This is all very well but Tigre have made it clear that winning the title is not priority number one. More important is ensuring first division survival. In the relegation index their good run of form has hauled them up to five off the bottom with the last two go down automatically and the next two playing off against the sides finishing third and fourth in the second division.

It is still possible, then, that Tigre can win the first division title and end up in the second division.

Whatever happens, this has been a memorable first season in the coaching career of Rodolfo Arruabarrena. Best known as left-back for Boca Juniors and Villareal, Arruabarrena was part of the Tigre team that nearly won the title in 2008. Now he is in charge of many of his former team-mates, some of whom have returned to the club after spells away.

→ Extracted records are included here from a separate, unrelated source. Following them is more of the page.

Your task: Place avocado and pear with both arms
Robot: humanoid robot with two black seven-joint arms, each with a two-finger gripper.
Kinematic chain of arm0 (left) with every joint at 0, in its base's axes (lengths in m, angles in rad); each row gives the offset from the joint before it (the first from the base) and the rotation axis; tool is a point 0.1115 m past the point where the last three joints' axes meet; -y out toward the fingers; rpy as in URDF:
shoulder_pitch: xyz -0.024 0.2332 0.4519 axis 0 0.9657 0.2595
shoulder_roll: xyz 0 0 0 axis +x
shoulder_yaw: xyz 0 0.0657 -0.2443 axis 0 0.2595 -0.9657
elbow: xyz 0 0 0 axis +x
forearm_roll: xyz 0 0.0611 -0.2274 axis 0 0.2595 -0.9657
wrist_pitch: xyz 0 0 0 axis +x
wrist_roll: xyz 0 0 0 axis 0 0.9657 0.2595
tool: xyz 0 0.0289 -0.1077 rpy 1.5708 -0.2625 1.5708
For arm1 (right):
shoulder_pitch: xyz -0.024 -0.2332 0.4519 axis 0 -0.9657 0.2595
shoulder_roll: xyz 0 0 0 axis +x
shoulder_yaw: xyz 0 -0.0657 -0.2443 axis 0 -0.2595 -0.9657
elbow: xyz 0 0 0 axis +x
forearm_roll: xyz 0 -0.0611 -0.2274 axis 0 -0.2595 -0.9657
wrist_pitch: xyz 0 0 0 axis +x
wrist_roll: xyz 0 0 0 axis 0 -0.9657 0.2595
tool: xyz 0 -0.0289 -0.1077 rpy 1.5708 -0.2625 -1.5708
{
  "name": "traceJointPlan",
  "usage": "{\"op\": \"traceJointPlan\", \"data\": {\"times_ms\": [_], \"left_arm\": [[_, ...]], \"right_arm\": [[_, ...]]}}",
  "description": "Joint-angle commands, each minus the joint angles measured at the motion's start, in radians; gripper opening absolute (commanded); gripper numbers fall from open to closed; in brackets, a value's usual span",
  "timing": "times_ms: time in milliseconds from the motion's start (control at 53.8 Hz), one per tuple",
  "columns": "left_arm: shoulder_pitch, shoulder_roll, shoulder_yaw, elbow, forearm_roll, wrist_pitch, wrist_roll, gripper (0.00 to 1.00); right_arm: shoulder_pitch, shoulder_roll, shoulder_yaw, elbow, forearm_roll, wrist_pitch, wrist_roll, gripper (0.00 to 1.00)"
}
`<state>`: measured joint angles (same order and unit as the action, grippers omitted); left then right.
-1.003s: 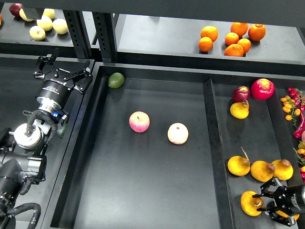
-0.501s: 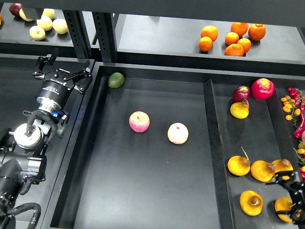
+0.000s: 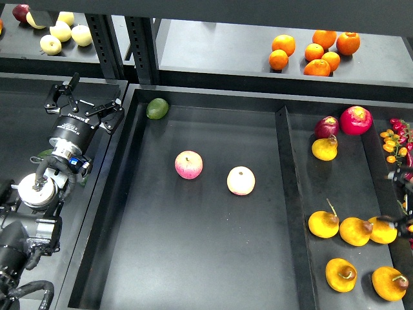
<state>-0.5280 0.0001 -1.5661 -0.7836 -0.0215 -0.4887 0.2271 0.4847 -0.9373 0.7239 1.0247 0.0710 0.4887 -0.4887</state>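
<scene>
Several yellow-orange pears lie in the right compartment; one with a brown dimple and short stem is at the front, with another beside it. My right gripper shows only at the right edge, its two dark fingers spread apart and empty, above the middle row of pears. My left gripper is open and empty over the left ledge, left of a short green avocado. A dark green fruit peeks out behind my left arm, mostly hidden.
Two pink-red apples lie in the middle tray. Oranges sit on the back shelf and pale apples at the back left. A red apple and chillies are at the right.
My right gripper has pulled away from the front pear, moving right and back to the view's edge and leaving the pear in place. My left gripper shifted slightly left.
</scene>
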Motion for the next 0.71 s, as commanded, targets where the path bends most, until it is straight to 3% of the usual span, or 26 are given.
{"op": "traceJointPlan", "data": {"times_ms": [0,260,687], "left_arm": [[0.011,0.000,0.003,-0.014,0.000,0.000,0.000,1.00],[0.033,0.000,0.011,-0.043,-0.002,0.000,-0.002,1.00],[0.046,0.000,0.057,-0.059,-0.002,0.000,-0.003,1.00]], "right_arm": [[0.014,0.017,0.060,-0.001,0.024,0.000,0.000,0.93],[0.012,0.144,0.236,0.000,0.030,0.000,0.000,0.93],[0.002,0.471,0.428,-0.041,0.029,0.000,0.000,0.94]]}}
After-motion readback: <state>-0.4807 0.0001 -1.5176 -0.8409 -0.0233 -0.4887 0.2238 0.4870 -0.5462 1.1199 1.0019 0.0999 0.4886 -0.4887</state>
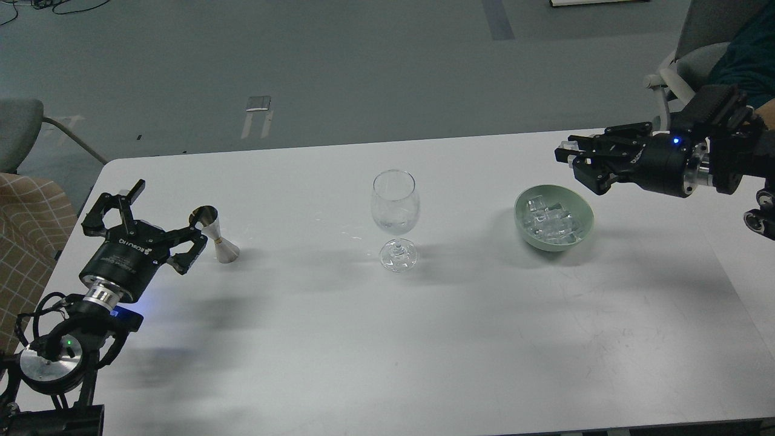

Tigre are an old team with a young coach - Arruabarrena is just 36. But his work this year shows real promise. In particular his use of a back three has allowed him to pick two central midfielders plus the more creative Diego Morales who, given such a platform, has enjoyed a fine campaign.

Arruabarrena is one to watch for the long haul. In the short term, though, his focus will surely be restricted to Sunday when, in Tigre's bizarre fight on two fronts, he could be forgiven for having a calculator in one hand and the phone number of the cardiologist in the other.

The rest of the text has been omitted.